## Task details
Your answer should consist of each line below that includes the word "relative".

## Records supplied
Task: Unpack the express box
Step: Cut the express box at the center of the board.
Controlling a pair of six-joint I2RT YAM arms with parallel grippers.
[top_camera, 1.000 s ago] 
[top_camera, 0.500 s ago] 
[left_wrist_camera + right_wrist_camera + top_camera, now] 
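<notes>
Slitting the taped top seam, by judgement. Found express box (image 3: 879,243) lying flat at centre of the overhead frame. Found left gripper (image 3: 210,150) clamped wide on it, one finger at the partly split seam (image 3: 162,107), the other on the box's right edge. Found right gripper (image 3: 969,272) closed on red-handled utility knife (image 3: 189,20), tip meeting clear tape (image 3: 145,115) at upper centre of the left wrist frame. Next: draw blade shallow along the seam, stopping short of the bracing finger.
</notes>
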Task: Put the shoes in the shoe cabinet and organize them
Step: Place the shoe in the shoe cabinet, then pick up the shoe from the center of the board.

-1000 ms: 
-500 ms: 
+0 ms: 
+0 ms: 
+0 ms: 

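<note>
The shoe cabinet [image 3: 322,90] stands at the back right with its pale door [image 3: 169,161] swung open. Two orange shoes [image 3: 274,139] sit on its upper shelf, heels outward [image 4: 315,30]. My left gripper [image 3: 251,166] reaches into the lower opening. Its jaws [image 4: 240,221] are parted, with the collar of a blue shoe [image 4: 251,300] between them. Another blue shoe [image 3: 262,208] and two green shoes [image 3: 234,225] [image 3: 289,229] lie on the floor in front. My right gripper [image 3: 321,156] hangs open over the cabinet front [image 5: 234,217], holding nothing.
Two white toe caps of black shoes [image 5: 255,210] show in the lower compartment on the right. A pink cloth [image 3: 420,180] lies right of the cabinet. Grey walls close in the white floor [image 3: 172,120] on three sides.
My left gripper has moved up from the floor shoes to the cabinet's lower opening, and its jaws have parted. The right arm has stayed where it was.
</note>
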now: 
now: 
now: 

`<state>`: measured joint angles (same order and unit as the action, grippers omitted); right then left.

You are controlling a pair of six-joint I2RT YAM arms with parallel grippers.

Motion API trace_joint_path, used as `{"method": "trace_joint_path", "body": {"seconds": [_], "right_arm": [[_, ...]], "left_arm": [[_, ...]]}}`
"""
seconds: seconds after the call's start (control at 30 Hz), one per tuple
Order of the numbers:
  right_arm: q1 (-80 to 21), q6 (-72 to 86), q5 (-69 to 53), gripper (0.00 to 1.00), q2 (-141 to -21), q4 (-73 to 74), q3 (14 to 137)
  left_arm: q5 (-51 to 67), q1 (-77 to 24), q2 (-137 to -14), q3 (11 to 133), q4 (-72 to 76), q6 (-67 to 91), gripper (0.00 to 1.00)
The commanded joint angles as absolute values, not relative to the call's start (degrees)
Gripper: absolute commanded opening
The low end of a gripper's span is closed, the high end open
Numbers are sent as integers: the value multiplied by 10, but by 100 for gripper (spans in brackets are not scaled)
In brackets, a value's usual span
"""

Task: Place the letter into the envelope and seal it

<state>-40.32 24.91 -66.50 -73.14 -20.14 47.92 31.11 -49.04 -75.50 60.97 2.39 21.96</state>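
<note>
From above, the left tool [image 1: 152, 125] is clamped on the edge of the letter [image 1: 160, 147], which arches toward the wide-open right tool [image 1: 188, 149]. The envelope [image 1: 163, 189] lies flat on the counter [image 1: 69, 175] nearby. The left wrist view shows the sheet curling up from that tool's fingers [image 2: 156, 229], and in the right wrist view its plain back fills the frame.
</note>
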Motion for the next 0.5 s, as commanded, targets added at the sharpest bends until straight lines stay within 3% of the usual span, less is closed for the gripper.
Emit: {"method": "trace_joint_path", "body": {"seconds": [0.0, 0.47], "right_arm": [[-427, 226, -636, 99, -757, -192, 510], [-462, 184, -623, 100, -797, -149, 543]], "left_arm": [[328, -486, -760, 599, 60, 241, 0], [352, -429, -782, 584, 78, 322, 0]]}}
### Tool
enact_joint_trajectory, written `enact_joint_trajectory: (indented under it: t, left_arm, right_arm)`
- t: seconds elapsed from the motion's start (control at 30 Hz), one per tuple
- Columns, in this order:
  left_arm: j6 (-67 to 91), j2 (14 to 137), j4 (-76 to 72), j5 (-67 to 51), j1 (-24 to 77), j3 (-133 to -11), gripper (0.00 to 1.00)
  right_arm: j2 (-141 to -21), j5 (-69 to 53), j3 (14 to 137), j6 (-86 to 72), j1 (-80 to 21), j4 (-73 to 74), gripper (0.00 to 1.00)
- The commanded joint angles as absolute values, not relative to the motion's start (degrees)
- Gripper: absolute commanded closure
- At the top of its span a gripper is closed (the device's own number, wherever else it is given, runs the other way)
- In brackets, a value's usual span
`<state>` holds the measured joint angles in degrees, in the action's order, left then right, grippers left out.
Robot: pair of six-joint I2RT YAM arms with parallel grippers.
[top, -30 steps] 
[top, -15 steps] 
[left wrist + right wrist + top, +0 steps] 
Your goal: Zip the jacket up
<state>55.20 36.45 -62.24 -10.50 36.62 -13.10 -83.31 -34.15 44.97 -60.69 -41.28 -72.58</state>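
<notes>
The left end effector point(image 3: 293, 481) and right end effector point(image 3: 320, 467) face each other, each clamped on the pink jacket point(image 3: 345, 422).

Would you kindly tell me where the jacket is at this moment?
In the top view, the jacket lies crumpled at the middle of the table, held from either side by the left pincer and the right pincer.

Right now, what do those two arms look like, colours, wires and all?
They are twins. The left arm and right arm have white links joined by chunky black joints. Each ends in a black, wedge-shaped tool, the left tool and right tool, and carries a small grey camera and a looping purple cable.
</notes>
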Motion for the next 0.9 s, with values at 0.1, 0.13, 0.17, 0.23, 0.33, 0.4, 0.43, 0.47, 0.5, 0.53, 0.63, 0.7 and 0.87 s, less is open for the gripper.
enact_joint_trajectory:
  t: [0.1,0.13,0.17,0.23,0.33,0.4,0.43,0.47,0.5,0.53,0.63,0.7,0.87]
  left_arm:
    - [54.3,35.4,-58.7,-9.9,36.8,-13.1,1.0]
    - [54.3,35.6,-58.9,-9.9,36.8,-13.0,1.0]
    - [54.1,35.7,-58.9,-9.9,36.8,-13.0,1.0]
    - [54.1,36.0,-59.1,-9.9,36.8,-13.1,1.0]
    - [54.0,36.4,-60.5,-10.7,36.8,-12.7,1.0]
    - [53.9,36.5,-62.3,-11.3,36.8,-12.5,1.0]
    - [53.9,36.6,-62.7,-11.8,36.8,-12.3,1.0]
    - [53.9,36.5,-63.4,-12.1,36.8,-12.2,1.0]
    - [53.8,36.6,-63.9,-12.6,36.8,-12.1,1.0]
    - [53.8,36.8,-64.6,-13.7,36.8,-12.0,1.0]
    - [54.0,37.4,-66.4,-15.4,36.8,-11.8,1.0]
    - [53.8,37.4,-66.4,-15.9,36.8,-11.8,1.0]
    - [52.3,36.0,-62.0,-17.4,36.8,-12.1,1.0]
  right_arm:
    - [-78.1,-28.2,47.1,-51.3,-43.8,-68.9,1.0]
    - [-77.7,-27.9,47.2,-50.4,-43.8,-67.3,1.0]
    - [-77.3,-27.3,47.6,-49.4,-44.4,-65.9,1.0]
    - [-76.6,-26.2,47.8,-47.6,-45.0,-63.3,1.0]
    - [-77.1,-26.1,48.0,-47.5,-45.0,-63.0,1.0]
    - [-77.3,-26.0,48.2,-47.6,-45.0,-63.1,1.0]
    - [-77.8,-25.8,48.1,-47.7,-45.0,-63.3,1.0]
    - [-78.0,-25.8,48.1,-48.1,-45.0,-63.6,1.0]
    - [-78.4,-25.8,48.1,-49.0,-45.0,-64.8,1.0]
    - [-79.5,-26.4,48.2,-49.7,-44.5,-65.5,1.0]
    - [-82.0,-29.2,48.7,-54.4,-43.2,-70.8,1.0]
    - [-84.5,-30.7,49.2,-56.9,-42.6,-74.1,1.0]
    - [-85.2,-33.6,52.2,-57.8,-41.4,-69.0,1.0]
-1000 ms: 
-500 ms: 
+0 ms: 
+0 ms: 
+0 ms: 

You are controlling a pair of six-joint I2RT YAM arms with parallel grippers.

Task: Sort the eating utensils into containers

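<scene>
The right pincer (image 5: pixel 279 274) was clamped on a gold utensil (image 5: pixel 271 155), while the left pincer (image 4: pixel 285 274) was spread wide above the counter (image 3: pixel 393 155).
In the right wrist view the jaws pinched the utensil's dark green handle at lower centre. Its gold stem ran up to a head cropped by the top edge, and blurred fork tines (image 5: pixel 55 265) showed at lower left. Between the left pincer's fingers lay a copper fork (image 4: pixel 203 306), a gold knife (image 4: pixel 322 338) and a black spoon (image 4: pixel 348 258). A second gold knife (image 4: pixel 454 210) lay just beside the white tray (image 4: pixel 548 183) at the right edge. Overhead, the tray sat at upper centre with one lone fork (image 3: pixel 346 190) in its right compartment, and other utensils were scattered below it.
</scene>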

## Response to this exercise
The commanded joint angles as absolute values, not relative to the call's start (degrees)
- The commanded joint angles as absolute values, not relative to the motion's start (degrees)

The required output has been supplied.